Please state the number of lines in the listing that contain the word "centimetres", and nothing else.
BEGIN Records shown
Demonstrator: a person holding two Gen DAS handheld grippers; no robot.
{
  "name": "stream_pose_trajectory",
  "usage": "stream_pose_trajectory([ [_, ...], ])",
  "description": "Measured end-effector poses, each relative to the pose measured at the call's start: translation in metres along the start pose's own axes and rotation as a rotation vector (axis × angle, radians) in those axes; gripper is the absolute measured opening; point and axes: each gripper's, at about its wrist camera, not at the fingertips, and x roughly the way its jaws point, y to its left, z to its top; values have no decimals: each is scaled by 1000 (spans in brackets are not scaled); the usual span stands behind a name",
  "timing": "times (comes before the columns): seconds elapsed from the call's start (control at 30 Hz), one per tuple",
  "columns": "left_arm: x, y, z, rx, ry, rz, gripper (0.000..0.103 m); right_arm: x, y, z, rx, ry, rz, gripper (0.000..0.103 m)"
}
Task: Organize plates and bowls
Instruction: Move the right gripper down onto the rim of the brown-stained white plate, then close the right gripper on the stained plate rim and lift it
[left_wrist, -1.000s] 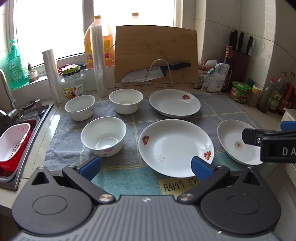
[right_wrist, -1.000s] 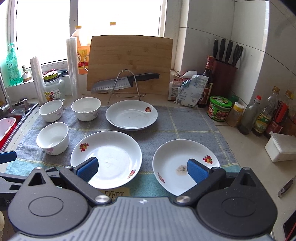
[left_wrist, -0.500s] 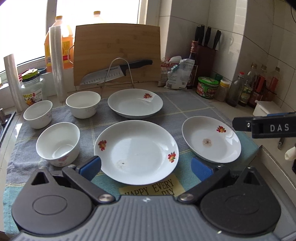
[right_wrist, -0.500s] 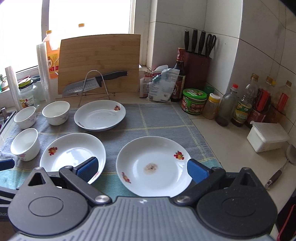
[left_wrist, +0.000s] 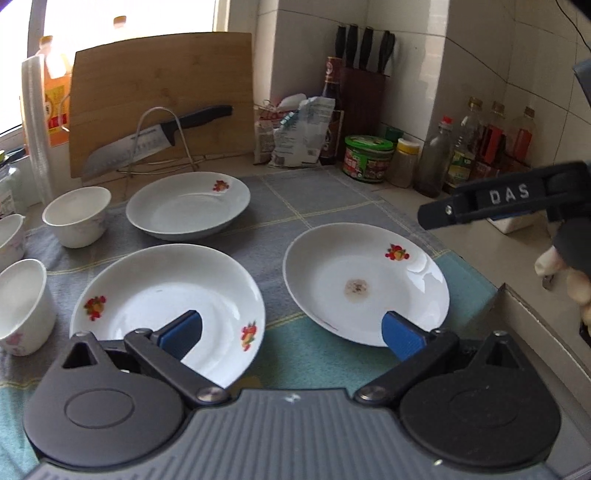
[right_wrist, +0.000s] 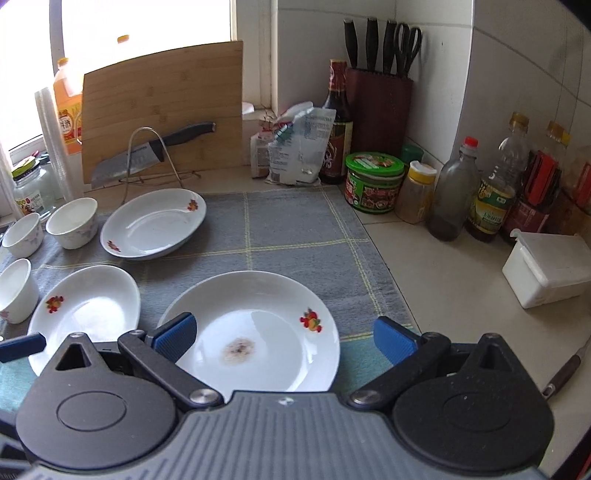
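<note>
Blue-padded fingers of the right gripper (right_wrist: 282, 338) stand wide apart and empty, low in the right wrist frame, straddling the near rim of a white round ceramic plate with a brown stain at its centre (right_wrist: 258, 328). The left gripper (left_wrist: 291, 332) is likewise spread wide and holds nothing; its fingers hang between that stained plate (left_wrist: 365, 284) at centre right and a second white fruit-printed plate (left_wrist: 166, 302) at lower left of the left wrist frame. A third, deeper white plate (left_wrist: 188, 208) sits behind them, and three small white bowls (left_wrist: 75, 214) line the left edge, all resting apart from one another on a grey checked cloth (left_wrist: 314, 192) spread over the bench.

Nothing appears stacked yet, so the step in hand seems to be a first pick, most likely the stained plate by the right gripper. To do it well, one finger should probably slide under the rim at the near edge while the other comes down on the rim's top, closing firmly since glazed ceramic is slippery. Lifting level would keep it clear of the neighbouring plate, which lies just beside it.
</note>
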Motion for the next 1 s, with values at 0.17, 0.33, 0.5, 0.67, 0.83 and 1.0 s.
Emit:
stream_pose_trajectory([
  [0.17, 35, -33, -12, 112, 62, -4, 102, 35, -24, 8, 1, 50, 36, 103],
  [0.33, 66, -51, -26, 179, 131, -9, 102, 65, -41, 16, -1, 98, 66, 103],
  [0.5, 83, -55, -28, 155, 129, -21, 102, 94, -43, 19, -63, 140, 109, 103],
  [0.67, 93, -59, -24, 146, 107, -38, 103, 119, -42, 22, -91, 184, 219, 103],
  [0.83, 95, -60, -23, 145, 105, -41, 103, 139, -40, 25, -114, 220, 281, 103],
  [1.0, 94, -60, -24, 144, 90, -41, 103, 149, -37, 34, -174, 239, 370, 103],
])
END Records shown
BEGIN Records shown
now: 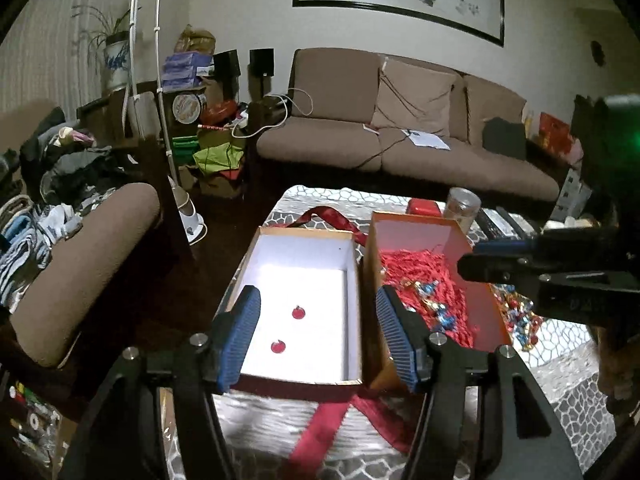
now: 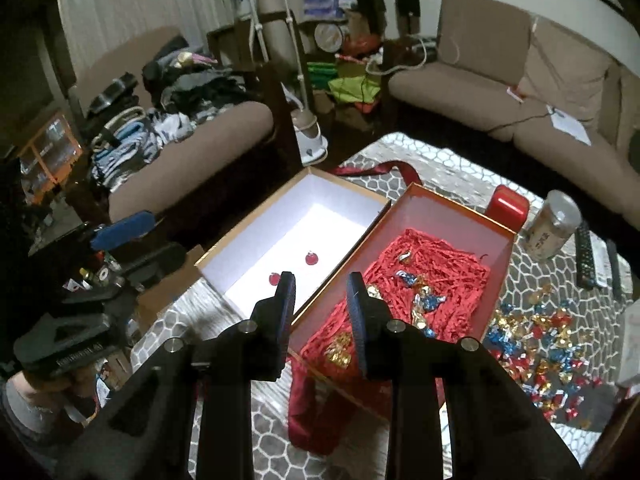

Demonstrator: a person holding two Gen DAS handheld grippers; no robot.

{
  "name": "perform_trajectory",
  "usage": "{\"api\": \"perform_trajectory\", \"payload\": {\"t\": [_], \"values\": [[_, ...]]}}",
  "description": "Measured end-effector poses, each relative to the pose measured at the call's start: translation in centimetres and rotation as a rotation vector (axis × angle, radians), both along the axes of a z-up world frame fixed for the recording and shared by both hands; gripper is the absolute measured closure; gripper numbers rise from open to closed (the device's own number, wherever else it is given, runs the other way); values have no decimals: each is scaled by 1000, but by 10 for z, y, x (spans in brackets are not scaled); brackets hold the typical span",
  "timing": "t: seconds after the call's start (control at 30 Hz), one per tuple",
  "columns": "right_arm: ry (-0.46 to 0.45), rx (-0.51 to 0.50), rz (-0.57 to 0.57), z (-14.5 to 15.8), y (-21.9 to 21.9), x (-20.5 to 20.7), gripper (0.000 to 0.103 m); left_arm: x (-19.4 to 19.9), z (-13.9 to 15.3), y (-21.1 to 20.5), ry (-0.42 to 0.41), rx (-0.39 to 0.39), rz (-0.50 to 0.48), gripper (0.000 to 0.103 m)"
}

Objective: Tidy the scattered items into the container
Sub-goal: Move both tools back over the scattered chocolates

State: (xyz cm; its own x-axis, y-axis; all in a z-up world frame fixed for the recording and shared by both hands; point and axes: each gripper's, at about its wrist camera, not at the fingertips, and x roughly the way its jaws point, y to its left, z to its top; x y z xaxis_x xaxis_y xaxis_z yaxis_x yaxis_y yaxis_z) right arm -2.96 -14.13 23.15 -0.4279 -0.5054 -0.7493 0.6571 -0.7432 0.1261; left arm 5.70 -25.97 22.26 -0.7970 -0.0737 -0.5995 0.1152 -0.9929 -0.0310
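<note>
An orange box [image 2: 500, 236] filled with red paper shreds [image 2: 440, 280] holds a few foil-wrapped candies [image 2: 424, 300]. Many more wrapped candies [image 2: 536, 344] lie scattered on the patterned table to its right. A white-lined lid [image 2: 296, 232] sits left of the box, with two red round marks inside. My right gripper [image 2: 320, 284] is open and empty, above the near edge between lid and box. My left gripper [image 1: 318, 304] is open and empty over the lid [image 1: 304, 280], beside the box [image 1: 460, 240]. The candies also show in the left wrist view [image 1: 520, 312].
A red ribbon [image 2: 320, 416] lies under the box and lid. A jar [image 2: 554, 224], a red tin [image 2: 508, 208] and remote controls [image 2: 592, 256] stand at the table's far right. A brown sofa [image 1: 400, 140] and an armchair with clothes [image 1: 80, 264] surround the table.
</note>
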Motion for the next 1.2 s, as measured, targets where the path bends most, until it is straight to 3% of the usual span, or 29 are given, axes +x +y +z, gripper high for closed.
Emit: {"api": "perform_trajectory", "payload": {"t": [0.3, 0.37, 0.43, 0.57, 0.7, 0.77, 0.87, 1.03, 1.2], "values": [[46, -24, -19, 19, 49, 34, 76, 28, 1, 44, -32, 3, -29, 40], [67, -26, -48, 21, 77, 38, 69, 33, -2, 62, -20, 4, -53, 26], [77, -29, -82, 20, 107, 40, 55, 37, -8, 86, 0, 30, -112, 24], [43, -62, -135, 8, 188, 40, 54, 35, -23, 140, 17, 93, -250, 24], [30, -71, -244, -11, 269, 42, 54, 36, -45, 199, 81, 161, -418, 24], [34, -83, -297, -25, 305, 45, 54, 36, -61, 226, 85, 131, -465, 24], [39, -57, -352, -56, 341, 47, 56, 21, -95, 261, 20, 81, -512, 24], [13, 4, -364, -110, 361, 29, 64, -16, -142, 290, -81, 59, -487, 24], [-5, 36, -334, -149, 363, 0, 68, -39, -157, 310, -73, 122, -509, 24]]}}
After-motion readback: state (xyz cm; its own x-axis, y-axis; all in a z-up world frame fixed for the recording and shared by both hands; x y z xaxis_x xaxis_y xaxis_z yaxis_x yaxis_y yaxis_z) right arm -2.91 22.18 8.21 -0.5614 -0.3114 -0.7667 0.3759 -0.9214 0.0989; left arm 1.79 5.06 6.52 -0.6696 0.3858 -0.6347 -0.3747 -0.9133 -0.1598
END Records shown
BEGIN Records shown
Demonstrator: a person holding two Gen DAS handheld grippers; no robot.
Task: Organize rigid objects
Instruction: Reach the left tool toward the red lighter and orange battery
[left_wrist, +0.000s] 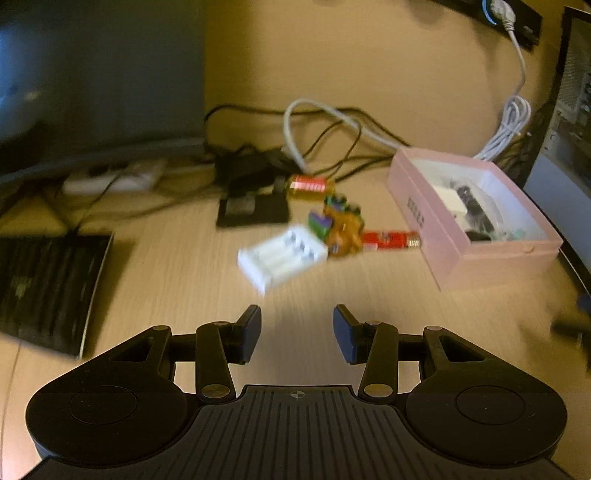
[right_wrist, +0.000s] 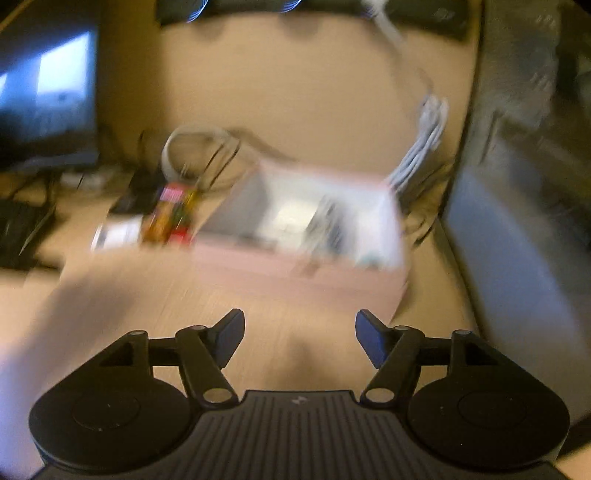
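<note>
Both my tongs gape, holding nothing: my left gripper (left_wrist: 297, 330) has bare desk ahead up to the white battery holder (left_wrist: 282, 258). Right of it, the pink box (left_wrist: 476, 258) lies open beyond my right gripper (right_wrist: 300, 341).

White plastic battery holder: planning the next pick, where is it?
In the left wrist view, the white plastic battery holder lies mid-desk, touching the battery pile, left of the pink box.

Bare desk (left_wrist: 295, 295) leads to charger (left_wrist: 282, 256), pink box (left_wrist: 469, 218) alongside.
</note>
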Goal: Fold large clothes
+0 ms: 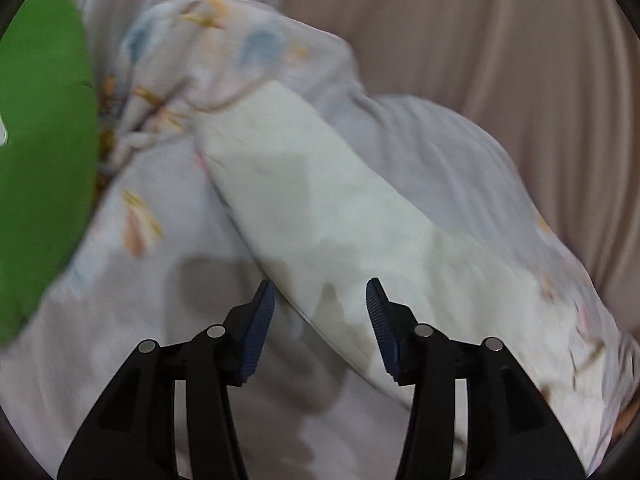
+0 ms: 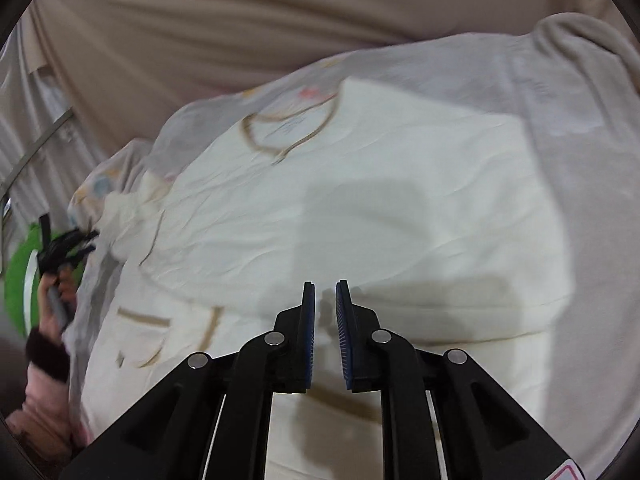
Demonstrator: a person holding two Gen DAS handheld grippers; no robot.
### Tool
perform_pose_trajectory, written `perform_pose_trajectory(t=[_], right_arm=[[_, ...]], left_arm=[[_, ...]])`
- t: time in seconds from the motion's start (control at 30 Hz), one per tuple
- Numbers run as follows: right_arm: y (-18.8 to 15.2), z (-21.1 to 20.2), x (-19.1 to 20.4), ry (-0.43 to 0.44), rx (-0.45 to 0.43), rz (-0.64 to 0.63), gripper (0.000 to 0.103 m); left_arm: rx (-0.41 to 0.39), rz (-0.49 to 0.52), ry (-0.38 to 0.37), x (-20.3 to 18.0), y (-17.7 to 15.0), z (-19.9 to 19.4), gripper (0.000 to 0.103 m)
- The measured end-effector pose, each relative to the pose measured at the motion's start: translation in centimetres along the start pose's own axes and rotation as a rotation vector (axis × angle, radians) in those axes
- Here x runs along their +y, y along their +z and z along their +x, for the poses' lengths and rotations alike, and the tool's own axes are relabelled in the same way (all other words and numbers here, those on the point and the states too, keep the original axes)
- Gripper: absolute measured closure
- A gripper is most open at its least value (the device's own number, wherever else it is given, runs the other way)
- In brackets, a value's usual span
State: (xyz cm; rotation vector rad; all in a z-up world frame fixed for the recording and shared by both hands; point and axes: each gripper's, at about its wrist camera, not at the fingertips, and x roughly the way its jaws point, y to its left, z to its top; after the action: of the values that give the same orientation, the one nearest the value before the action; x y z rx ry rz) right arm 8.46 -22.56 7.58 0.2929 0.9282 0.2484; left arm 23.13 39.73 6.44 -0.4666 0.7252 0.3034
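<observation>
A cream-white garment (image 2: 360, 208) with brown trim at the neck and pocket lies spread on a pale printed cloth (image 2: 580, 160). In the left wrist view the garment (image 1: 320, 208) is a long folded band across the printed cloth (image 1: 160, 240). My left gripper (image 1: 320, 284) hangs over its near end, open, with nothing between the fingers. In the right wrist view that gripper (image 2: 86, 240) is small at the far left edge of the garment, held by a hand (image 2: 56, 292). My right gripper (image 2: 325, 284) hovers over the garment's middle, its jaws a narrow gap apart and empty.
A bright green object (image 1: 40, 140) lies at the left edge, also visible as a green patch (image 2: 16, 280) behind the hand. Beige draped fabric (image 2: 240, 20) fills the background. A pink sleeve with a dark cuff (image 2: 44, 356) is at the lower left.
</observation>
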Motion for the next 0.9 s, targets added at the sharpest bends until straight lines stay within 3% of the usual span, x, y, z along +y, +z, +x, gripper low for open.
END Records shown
Finished task:
2